Task brief – Every line of the material that mentions the word "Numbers" should be copied out.

*** Opening of Material for the task ***

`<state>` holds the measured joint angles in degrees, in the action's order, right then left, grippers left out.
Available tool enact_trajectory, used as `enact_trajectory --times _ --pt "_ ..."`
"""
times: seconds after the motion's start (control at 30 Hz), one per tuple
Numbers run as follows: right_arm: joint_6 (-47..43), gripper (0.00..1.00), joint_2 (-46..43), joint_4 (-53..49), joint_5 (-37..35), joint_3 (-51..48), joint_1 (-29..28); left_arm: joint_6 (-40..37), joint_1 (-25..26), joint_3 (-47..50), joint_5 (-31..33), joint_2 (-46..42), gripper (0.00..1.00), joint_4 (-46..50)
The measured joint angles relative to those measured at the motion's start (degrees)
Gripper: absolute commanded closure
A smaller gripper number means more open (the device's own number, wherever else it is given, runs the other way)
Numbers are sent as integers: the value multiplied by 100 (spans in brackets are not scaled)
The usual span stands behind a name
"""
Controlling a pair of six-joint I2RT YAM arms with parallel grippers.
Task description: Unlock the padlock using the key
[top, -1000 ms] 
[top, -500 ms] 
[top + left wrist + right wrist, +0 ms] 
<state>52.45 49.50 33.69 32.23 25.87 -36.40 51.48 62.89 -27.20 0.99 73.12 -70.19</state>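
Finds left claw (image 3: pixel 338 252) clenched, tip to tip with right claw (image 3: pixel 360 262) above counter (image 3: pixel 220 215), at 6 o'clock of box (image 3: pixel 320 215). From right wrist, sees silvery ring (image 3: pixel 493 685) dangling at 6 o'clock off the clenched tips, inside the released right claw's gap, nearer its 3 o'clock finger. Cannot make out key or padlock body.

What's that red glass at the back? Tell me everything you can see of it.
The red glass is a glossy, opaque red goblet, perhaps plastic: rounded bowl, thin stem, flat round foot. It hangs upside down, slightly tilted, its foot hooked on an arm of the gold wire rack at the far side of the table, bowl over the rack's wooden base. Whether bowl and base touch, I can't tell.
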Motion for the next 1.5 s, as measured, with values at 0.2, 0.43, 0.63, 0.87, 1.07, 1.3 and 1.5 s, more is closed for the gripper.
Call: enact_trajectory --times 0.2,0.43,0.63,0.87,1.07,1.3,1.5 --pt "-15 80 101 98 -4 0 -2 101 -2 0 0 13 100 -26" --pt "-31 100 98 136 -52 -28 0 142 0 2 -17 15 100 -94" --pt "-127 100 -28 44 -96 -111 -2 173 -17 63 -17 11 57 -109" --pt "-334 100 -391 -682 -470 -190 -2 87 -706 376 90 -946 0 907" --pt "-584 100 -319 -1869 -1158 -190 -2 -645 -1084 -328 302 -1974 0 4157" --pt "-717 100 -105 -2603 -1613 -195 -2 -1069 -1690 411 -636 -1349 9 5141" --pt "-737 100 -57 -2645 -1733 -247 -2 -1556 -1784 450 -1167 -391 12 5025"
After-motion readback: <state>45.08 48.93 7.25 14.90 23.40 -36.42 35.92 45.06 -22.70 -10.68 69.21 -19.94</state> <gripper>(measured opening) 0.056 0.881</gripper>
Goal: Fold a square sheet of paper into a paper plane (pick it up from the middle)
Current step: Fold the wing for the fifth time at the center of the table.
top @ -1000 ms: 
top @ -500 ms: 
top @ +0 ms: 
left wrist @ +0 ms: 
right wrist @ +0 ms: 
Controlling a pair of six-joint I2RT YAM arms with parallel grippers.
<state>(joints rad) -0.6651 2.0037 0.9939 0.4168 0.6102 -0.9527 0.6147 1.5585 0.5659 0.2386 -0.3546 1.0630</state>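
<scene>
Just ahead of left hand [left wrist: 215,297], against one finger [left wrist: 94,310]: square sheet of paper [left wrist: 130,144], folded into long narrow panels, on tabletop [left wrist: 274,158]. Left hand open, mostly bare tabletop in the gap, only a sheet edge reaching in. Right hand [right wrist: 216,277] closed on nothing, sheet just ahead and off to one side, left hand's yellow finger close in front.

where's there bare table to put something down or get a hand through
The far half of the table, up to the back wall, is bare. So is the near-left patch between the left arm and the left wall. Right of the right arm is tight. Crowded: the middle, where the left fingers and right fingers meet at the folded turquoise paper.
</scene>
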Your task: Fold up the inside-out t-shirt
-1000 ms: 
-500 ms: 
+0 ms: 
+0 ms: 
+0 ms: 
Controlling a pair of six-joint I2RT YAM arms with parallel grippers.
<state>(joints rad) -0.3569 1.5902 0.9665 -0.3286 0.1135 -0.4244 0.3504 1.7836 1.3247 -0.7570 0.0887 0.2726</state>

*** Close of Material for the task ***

Written answer –
Numbers run as follows: right_arm: joint_6 (-47..43), gripper (0.00..1.00), joint_2 (-46..43), joint_4 (-53..49), joint_5 (-37..35), joint_3 (-51..48), joint_1 (-29..28); left_arm: joint_6 (-40..37), joint_1 (-25..26), joint_3 (-47..50), joint_5 (-31..33), joint_2 (-46..42), gripper (0.00..1.00), joint_4 (-46..50)
Numbers are sent as integers: the value multiplied by 100 (spans in brackets are not scaled)

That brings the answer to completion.